Aim of the exercise — After checking the listing below, say how many of its lines contain the string "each". Only the number is needed.

Collected material —
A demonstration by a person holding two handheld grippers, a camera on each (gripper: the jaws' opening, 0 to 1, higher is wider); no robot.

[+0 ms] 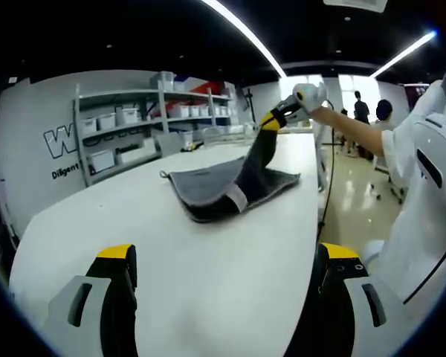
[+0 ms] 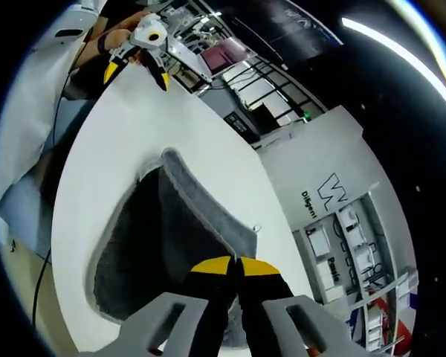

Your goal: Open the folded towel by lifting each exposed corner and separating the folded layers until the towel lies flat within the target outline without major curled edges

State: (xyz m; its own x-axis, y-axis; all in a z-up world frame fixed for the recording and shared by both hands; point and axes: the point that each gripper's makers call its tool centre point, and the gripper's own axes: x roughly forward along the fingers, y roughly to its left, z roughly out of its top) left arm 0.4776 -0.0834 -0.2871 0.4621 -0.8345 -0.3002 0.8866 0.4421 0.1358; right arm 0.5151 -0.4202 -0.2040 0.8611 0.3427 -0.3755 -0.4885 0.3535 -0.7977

Response — 3